Exercise prompt: Of the lines in the data below, write out exactly those from the one holding "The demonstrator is" through the one holding "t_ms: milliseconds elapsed", both included.

Input data:
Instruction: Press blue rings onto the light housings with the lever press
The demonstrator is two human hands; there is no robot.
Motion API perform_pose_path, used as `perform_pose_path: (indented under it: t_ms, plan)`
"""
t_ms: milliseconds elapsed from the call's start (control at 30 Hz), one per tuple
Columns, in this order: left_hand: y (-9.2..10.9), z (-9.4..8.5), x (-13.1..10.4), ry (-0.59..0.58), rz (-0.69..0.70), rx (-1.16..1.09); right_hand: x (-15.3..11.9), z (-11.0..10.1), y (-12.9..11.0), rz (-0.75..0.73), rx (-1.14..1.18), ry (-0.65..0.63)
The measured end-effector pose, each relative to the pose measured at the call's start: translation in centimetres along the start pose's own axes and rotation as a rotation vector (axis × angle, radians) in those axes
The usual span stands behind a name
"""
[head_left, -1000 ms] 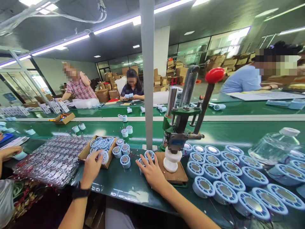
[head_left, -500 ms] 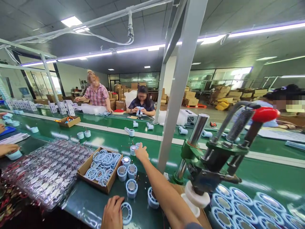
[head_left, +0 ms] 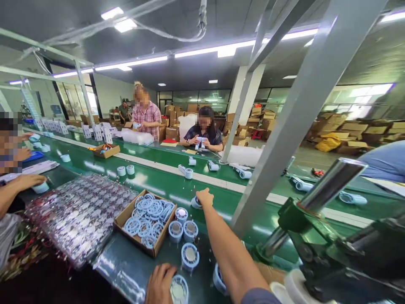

Result below:
The demonstrator is two human hands; there is no robot.
Motion API perform_pose_path, used as `perform_pose_path: (indented under it: t_ms, plan)`
"""
t_ms: milliseconds elapsed from the call's start (control at 30 Hz), one per tuple

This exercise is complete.